# La condition du pouvoir de se lier



## Voce

Salve a tutti.

Sto traducendo un articolo che indaga la connessione tra la pirateria di un tempo e l'ascesa del protestantesimo e ho un dubbio riguardo a una frase di cui credo di comprendere bene il significato, ma che non sono sicuro di rendere bene in italiano, visto che se la traducessi letteralmente me ne sfuggirebbe il senso.

La frase è inserita nel seguente contesto: "C’est que sur l’océan il n’y a plus ni roi ni pape, on est seul avec Dieu, on a tout quitté. Obligés de vivre chaque jour sans être trop assuré du lendemain, on sait vite qu’il est impossible de s’approprier la mer, de la retenir entre ses doigts. Les individus cependant sont ainsi déliés pour contracter des alliances nouvelles, des libres alliances: le droit de partir est *la condition du pouvoir de se lier*".

La mia traduzione al momento è la seguente: "Ma c'è anche il fatto che l'oceano è in sintonia con la nuova teologia. È che sull'oceano non c'è più né re né papa, si è da soli con Dio, si è lasciato tutto.

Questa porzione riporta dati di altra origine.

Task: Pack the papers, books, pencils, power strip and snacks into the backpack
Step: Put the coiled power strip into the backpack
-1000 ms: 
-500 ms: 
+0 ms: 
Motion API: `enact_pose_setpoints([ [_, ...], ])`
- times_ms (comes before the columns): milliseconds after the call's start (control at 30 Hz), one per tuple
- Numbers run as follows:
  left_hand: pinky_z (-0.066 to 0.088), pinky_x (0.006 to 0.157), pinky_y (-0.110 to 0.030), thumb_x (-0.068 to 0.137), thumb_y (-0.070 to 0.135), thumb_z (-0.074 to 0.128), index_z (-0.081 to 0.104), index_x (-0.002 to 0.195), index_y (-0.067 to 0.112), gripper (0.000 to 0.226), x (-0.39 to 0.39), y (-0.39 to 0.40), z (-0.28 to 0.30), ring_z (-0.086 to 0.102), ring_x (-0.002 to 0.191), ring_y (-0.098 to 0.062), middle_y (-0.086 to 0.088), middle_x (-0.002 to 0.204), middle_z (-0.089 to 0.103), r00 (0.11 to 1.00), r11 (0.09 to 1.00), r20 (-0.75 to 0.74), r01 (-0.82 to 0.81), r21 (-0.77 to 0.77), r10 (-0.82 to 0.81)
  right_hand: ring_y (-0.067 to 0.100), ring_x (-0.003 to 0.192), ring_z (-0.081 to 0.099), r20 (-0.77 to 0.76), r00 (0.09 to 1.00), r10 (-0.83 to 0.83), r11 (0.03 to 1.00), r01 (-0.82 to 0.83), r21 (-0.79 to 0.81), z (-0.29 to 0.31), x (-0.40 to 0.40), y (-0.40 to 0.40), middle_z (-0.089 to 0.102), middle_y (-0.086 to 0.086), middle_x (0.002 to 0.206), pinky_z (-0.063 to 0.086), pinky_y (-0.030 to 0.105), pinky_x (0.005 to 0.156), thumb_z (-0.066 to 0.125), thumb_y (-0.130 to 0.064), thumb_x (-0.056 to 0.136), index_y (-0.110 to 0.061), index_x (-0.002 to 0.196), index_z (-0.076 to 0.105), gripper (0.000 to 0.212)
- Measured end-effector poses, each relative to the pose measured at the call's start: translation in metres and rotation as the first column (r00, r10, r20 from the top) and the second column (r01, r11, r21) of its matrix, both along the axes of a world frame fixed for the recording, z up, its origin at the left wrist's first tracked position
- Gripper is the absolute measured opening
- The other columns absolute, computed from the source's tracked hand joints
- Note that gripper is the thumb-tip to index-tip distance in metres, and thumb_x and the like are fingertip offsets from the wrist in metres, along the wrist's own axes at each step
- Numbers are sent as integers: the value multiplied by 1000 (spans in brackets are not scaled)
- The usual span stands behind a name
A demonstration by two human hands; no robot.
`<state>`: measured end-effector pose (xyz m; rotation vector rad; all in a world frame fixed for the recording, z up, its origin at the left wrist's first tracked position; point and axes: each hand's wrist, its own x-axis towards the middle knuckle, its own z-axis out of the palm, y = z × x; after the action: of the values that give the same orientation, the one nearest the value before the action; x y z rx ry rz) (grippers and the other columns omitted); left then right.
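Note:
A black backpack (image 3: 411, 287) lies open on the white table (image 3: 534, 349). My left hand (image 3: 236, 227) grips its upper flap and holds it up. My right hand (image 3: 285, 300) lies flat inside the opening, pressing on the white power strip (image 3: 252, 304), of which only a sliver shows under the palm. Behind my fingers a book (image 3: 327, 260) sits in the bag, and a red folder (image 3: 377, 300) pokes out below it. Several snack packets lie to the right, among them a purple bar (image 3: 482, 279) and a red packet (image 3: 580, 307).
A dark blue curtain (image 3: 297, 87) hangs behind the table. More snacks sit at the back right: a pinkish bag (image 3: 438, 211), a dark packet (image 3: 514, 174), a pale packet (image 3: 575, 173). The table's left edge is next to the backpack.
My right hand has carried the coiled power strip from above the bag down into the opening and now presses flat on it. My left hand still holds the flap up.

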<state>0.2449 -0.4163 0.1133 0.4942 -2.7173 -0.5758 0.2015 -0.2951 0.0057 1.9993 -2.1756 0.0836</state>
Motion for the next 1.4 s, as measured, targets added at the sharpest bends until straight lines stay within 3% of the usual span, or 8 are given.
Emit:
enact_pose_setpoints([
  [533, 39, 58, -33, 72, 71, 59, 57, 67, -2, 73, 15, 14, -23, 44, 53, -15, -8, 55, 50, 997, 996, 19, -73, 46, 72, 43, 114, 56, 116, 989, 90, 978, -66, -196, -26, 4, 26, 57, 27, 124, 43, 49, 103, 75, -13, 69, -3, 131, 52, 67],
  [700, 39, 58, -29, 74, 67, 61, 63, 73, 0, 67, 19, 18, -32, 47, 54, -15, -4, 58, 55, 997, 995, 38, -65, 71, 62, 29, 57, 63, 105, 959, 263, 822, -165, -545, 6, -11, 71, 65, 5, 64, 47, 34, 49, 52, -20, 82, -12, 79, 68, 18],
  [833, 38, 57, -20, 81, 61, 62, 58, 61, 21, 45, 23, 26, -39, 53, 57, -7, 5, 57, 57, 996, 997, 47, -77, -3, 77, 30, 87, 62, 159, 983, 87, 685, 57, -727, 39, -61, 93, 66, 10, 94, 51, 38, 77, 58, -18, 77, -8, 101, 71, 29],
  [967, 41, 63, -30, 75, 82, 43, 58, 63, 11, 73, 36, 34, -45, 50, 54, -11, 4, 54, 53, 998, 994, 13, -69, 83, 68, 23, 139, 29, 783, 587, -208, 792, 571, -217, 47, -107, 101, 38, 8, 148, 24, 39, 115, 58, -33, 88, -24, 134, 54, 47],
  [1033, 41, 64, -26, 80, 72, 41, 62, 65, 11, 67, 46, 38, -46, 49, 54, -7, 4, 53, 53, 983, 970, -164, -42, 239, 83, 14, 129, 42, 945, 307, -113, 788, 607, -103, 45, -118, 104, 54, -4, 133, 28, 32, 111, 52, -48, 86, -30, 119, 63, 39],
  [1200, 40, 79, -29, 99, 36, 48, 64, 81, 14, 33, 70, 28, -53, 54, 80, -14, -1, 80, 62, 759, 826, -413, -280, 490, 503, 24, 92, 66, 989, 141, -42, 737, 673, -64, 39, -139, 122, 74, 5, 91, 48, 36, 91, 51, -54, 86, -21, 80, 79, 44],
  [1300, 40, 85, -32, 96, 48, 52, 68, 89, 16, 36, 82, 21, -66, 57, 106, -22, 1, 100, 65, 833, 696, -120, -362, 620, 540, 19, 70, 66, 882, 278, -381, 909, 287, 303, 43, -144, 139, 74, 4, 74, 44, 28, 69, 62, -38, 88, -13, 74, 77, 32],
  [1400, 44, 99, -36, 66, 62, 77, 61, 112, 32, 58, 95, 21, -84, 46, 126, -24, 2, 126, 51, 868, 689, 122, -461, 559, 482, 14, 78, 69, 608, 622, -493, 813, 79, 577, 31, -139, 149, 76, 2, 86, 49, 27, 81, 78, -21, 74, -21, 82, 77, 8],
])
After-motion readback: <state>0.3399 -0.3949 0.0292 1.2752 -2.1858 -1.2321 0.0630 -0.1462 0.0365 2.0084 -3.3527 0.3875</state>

Costretti a vivere ogni giorno senza troppa certezza del domani si apprende presto che è impossibile impossessarsi del mare, trattenerlo tra le proprie dita.Gli individui tuttavia sono così liberi di contrattare alleanze nuove, alleanze libere: il diritto di partire è *la condizione imposta al potere per legarsi*".

Nel dubbio se la mia traduzione funzioni mi sono rivolto al forum nella speranza che qualcuno possa darmi qualche suggerimento in merito.

Grazie in anticipo a tutti.


----------



## matoupaschat

Ciao Voce,
Credo di essere d'accordo con te nonostante il fatto che non capisco benissimo la costruzione dell'ultima parte della frase francese.
EDIT: A mente più fresca, sono convinto dell'adeguatezza della tua traduzione.


----------



## Voce

Grazie ancora, Matoupaschat!


----------



## Elmoro

Siamo certi che non c'è un "de" di troppo?


----------



## matoupaschat

Se ci fosse un "de" di troppo, anche il "du" sarebbe sbagliato. Due errori sono troppi per un refuso...


----------



## Anja.Ann

Ciao a tutti  

Matou (a te anche un tas de bizz ): 

"Les individus cependant sont ainsi d_éliés pour contracter des alliances nouvelles, des libres alliances._ Le droit de partir est la condition du pouvoir de se lier".

Secondo te "potere" potrebbe essere reso con "possibilità", nel senso di "capacità", "facoltà" di fare qualcosa? Voglio dire, sostanzialmente, la frase significa "le droit de partir est la condition de la capacité de pouvoir se lier"?  "Il diritto di partire è la condizione (necessaria) della facoltà/possibilità di legarsi"? In altre parole:"il diritto di partire è il presupposto per potersi legare."?


----------



## matoupaschat

Ciao Anna (bizz, bizz, bizz ),
Devi aver ragione, così avrebbe più senso. Comunque c'è qualcosa di sbagliato, o almeno molto inconsueto, nella stesura francese (quella originale, non la tua). Avrei scritto più semplicemente "(avoir) le droit de partir est la condition pour pouvoir se lier". 
Non è la prima volta che mi lascio trarre in inganno dalla lingua delle fonti abitualmente proposte da Voce . Spero che lui non avrà già consegnato la traduzione, ma ne dubito, lo prego dunque di scusare questa mia svista .


----------



## Anja.Ann

matoupaschat said:


> Avrei scritto più semplicemente "(avoir) le droit de partir est la condition pour pouvoir se lier".



Grazie mille per la tua risposta, Matou! Questo volevo dire (quote qui sopra)! E tu l'hai detto bene, chiaramente!  
Sì, i testi di Voce  sono sempre un po' ... criptici!


----------



## Elmoro

matoupaschat said:


> Se ci fosse un "de" di troppo, anche il "du" sarebbe sbagliato. Due errori sono troppi per un refuso...



Touché.


----------



## Voce

Ciao a tutti! Leggo ora il prosieguo della discussione e vi sono grato per i vari interventi. La traduzione ormai è andata, però a ben vedere mi pare che l'ottima osservazione di Anja in fondo non contrasti con l'interpretazione che avevo dato io e credo che il senso sia comunque salvo. Grazie ancora, matoupschat, Anja.Ann e Elmoro e alla prossima!


----------